La bonne gouvernance du secteur financier est l’une des principales réformes à laquelle s’attaque le Conseil National de la Comptabilité, relevant du ministère des Finances. En 2018, il a annoncé l’adoption des normes IFRS (International Financial Reporting Standards) dès l’année 2021. Ces normes internationales ont été créés pour instaurer un ensemble de normes comptables internationalement reconnues. L’objectif est d’améliorer la transparence, la responsabilisation et l’efficience des marchés financiers.

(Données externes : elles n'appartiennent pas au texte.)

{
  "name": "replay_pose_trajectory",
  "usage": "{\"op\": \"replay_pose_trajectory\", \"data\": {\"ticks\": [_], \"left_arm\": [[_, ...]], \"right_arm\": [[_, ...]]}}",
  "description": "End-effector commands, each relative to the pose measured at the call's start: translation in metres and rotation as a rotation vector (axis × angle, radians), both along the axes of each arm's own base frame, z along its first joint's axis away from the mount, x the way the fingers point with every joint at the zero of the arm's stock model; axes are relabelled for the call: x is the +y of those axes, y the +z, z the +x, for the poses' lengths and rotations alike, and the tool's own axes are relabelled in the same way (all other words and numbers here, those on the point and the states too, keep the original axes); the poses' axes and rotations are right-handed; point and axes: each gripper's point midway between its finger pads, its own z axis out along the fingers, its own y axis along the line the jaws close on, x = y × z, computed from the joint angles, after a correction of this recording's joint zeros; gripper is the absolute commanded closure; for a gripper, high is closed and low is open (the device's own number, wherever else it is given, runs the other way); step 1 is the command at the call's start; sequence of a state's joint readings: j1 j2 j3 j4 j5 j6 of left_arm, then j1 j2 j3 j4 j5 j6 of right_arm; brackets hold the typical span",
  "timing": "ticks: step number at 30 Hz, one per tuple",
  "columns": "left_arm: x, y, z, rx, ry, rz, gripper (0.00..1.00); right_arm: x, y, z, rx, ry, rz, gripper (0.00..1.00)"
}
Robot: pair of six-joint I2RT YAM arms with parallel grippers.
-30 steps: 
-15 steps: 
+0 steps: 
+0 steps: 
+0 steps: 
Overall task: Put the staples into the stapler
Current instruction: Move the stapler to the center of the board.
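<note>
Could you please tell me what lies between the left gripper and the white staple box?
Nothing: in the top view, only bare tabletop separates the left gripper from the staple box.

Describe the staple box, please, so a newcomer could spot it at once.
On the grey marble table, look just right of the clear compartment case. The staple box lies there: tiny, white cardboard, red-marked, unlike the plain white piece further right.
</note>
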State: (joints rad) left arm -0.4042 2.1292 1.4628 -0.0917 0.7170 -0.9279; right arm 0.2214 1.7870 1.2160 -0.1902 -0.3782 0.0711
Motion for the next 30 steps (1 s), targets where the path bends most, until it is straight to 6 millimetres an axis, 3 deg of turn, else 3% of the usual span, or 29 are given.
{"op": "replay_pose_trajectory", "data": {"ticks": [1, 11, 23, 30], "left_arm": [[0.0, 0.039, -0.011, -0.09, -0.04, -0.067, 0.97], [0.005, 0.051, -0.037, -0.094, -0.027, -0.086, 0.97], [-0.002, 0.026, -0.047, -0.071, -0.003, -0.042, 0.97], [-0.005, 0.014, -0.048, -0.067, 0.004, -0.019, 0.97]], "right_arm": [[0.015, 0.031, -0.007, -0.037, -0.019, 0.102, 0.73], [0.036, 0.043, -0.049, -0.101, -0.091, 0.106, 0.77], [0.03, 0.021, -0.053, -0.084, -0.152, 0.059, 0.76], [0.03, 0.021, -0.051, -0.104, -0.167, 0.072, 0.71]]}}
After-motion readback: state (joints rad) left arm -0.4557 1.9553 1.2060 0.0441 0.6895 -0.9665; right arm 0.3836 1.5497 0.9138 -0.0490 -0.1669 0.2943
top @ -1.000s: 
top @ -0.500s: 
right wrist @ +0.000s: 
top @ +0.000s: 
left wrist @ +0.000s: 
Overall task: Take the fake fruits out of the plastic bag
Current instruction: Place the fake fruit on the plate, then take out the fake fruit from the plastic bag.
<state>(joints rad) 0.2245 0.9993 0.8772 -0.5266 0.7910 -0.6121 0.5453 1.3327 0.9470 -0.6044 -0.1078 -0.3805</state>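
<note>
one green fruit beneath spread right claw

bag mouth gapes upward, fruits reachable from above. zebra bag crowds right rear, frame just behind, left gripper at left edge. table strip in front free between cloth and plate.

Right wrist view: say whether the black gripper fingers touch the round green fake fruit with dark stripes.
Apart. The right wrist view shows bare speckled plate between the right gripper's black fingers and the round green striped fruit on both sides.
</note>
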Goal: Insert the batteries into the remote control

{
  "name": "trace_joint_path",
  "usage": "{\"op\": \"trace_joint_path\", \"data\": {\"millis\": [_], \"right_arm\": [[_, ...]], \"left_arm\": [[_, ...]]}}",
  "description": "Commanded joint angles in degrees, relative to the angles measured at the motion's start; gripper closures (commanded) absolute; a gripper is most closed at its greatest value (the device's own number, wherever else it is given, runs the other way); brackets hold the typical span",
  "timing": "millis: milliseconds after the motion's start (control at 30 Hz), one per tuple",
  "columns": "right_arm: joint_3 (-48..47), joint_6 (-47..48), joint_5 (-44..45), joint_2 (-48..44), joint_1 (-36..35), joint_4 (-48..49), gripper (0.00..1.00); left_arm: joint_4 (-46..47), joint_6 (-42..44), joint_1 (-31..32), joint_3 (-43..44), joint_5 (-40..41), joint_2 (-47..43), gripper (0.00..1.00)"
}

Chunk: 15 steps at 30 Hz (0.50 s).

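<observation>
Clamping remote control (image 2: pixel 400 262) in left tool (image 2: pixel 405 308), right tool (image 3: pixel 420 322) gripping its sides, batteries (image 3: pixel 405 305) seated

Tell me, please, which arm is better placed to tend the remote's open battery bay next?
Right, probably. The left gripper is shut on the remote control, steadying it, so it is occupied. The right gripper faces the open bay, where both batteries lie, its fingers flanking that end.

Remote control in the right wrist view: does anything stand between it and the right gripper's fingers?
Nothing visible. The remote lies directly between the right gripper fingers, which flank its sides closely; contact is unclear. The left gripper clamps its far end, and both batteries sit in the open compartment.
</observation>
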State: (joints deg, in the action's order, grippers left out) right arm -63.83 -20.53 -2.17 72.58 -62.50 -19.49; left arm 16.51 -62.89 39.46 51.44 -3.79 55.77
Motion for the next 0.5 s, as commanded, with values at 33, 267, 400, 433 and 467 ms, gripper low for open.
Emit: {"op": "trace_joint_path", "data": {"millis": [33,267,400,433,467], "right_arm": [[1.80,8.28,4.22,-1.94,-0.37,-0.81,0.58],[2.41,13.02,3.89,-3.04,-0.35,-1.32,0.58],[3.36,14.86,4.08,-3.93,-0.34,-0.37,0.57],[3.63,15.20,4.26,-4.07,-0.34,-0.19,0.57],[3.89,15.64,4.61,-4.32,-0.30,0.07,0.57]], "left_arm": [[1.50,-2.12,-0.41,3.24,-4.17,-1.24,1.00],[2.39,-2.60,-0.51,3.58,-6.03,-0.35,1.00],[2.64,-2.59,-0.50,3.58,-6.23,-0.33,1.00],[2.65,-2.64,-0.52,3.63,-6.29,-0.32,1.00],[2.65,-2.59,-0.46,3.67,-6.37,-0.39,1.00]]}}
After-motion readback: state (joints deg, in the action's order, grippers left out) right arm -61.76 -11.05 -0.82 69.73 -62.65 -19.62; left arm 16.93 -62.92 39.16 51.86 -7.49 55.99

L’Association Professionnelle Tunisienne des Banques et des Etablissements Financiers (APTBEF) a organisé, aujourd’hui en partenariat avec la Banque Européenne pour la Reconstruction et le Développement (BERD), une conférence sur la transition du secteur financier vers les normes IFRS. Une conférence qui a vu la participation de 200 professionnels du secteur financier,chefs d’entreprises et responsables gouvernementaux.
Ridha Chalghoum, Ministre des Finances, a affirmé que ces normes sont d’une importance cruciale pour renforcer la transparence et permettre une diffusion plus facile de l’information pour les investisseurs sur le marché financier ou pour ceux qui cherchent des financements étrangers. Il a ajouté que l’investisseur étranger a besoin de l’information financière. « Il y de la concurrence et il y a un besoin de transparence, de clarté. La Tunisie a besoin de ressources en devise, d’investissements étrangers pour permettre à l’Etat d’éviter l’endettement », a-t-il soutenu.
D’ailleurs, on prévoit que l’adoption de ces normes passera par une loi afin de donner plus de visibilité et de susciter un débat national sur la question. Elle sera soumise à l’Assemblée des Représentants du Peuple au courant de cette année.
Pour Ahmed El Karam, président de l’APTBEF, le processus d’adoption des normes IFRS est un parcours studieux, qui nécessite une bonne organisation bancaire. Mais l’avantage est qu’il permet de mettre en place un système prédictif des pertes et d’améliorer la gouvernance du système financier. Pour l’instant, un nombre limité d’institutions financières ont déjà adopté les normes IFRS, surtout que les coûts y afférents sont importants. Ce qui nécessite une préparation préalable.
M. Karam a précisé que l’APTBEF, en collaboration avec la BERD, a entamé une formation certifiante pour une centaine de cadres bancaires, financiers et comptables qui s’étendra jusqu’à juin 2020. A ce niveau, Antoine Sallé de Chou, chef de bureau de la BERD, a ajouté que la banque apportera son soutien également à la Banque Centrale de Tunisie (BCT) et son assistance aux entreprises publiques. Un processus qui a commencé avec la Société Tunisienne de l’Electricité et du Gaz (STEG) et se poursuivra prochainement avec l’Office National de l’Assainissement (ONAS).